= YOUR TASK =
From the listing below, reproduce exactly the lines starting with the one with "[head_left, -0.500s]" and going on through the one with "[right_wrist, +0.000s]", both ends kept. No picture is copied.
+--
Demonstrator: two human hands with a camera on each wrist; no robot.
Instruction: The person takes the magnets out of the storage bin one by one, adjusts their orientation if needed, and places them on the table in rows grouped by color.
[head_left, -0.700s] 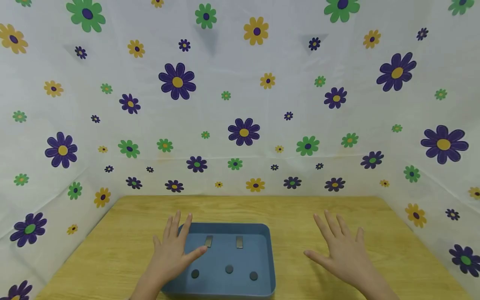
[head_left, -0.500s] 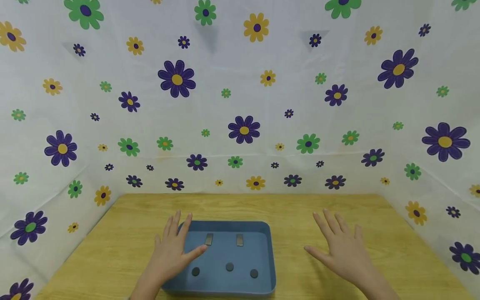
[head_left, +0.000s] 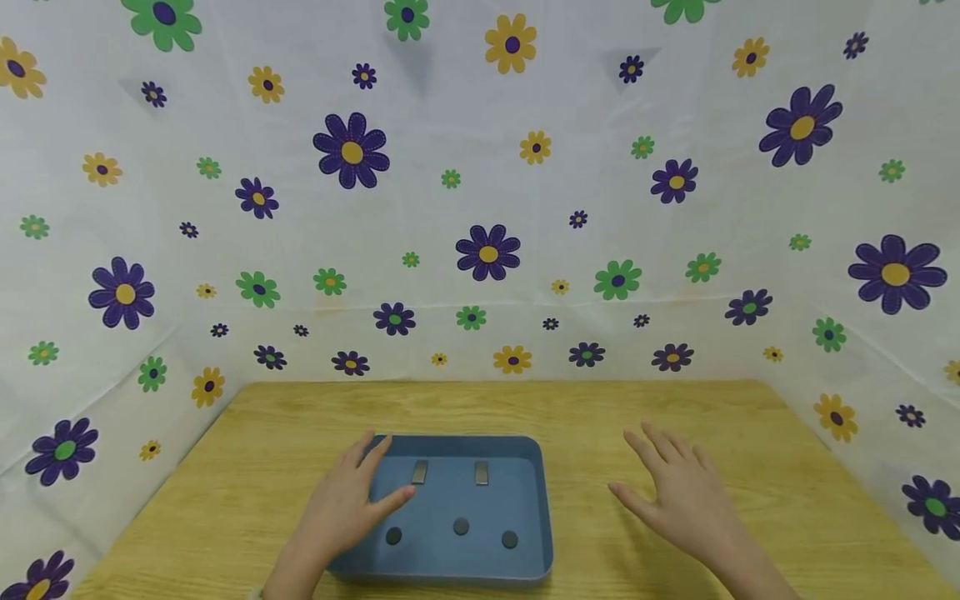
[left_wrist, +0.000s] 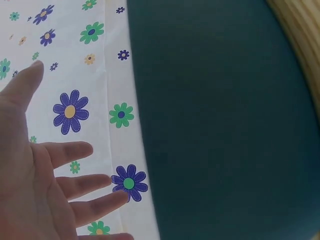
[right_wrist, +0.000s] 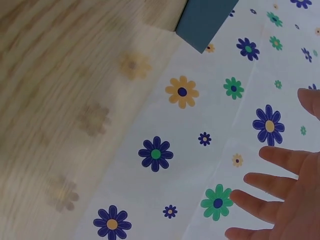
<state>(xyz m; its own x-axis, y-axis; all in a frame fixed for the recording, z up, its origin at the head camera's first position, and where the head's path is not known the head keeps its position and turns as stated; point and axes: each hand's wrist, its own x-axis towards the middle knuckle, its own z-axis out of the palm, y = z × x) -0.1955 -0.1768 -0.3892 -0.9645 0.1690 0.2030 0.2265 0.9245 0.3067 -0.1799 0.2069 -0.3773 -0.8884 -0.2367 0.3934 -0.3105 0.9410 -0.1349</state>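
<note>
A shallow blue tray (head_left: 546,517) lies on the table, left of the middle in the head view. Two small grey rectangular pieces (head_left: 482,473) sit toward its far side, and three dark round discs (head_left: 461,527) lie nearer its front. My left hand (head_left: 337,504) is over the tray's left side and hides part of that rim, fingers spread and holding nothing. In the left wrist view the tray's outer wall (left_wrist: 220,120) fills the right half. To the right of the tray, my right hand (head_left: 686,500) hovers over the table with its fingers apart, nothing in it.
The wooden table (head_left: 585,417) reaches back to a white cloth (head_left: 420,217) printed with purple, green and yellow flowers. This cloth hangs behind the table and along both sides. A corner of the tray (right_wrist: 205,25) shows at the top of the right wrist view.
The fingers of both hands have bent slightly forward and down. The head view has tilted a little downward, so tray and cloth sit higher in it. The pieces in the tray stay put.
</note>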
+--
= THE ANSWER =
[head_left, -0.500s] 
[head_left, +0.000s] 
[left_wrist, +0.000s] 
[right_wrist, +0.000s] 

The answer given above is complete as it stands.